Fueron a Wragby. Clifford no estaba cuando llegaron. Las recibió la señora Bolton.
—¡Oh, excelencia, no se trata de la feliz vuelta al hogar que habíamos esperado! ¿O sí? —dijo ella.
—¿Ah, no? —dijo Connie.
¡Así que aquella mujer lo sabía! ¿Cuánto sabía o sospechaba el resto de la servidumbre?
Entró en la casa, que odiaba ahora con todas las fibras de su cuerpo. Aquella mole desproporcionada e incoherente le parecía un ser maligno, una amenaza directa contra ella. Había dejado de ser su dueña y ahora era su víctima.
—No seré capaz de quedarme aquí mucho tiempo —dijo a Hilda en un susurro horrorizado.
Y sufrió al entrar en su dormitorio, al volver a tomar posesión de él como si nada hubiera pasado. Le era odioso cada minuto pasado entre los muros de Wragby.
No vieron a Clifford hasta que bajaron a cenar. Se había puesto un traje y una corbata negra: estaba un tanto reservado y muy en el papel de gran señor. Se comportó con una perfecta cortesía durante la comida y mantuvo una especie de educada conversación de circunstancias: pero todo parecía teñido por la locura.
—¿Hasta dónde está enterada la servidumbre? —preguntó Connie una vez que la mujer hubo salido.
—¿De tus intenciones?

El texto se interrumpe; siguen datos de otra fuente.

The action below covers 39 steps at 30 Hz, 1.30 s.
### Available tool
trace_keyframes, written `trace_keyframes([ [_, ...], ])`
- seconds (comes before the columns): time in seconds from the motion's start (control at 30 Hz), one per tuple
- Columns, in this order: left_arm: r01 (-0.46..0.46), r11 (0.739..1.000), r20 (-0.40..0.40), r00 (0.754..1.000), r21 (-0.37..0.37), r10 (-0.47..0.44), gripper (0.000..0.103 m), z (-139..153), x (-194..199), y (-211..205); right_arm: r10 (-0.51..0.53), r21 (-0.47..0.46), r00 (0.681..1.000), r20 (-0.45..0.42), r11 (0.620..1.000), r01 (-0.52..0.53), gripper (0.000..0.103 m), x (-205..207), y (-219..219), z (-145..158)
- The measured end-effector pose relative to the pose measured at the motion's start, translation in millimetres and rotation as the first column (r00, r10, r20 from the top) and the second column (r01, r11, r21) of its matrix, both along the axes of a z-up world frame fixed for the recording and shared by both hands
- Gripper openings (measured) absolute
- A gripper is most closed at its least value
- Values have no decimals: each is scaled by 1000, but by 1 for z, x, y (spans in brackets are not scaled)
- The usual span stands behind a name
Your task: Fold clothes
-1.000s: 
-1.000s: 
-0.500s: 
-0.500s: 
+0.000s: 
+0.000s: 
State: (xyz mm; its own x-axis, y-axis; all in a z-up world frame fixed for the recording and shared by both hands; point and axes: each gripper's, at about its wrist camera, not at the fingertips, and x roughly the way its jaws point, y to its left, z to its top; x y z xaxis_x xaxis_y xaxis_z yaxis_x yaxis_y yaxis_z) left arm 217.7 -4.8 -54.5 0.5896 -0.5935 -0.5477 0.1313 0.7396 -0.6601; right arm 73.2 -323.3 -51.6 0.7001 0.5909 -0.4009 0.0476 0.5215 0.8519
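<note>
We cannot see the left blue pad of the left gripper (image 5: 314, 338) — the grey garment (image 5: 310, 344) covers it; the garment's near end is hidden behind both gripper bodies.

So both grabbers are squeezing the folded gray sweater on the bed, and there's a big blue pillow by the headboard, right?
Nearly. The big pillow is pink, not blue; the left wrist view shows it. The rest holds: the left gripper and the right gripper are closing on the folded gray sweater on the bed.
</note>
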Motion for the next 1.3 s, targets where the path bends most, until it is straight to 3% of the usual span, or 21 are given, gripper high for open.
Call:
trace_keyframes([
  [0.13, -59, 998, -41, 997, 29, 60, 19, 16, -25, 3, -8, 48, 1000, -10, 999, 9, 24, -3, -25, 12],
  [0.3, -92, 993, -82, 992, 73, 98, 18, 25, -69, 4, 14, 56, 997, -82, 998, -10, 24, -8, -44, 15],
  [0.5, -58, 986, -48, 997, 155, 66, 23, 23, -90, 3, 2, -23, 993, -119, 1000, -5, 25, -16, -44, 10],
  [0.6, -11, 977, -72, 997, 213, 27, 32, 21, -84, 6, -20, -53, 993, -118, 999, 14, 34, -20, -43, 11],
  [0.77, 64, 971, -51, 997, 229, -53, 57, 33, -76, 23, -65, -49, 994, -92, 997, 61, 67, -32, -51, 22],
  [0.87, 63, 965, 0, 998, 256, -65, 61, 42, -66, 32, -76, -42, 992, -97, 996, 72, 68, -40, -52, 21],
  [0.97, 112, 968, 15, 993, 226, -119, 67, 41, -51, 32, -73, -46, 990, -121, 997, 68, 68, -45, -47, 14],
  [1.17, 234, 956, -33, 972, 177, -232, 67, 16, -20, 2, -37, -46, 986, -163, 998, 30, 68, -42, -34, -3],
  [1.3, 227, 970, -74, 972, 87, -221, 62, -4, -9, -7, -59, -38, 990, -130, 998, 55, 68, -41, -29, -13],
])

No saben nada en absoluto.
—La señora Bolton lo sabe.
—La señora Bolton no forma exactamente parte de la servidumbre —dijo él, cambiando de color.
—Eso es igual.
El ambiente fue tenso hasta después del café, cuando Hilda dijo que se iba a su habitación.
Después de irse ella, Clifford y Connie permanecieron en silencio. Ninguno de los dos quería ser el primero en hablar. Connie estaba tan contenta de que no se hubiera lanzado por la vía patética, que facilitaba todo lo posible su altivez permaneciendo en silencio y con la cabeza baja, mirándose las manos.
—Supongo que no te preocupa haber roto tu promesa —dijo él por fin.
—No he podido evitarlo —murmuró ella.
—¿Y quién puede si tú no puedes?
—Me imagino que nadie.
La miró con una extraña rabia llena de frialdad. Estaba acostumbrado a ella. Era como si estuviera incrustada en su mente. ¿Cómo podía dejarle ahora y destruir el entramado de su existencia cotidiana? ¿Cómo se atrevía a desequilibrar así su personalidad?
—¿Y a cambio de qué quieres renunciar a todo? —insistió él.
—¡Del amor! —dijo ella. La banalidad era lo mejor.
—¿Amor por Duncan Forbes? Te parecía que no valía la pena cuando nos conocimos. ¿Pretendes quererle ahora más que a nada en la vida?
—Una cambia —dijo ella.
—¡Posiblemente! Es posible que hayas tenido un capricho. Pero todavía tienes que convencerme de la importancia del cambio. Simplemente no creo en tu amor por Duncan Forbes.
—¿Y por qué tienes que creerlo? Lo único que tienes que hacer es aceptar el divorcio y no creer en mis sentimientos.
—¿Y por qué tendría que divorciarme de ti?
—Porque no quiero seguir viviendo aquí. Y porque realmente no te hago falta.
—¡Perdóname, pero yo no cambio! Por mi parte, y puesto que eres mi mujer, preferiría que siguieras bajo mi techo con dignidad y en silencio. Dejando los sentimientos personales a un lado, y te aseguro que es mucho dejar por mi parte; es de una amargura infinita ver este orden de vida destrozado aquí en Wragby, y ver el curso normal de la vida diaria hecho trizas y todo por un capricho tuyo.
Tras un período de silencio, ella dijo:
—No puedo evitarlo. Tengo que irme. Estoy esperando un niño.
También él se quedó en silencio durante un tiempo.
—¿Y es por el niño por lo que tienes que irte? —preguntó al fin.
Ella asintió.
—¿Y por qué? ¿Es que Duncan Forbes quiere tanto a su retoño?
—Seguramente más de lo que tú le querrías —respondió ella.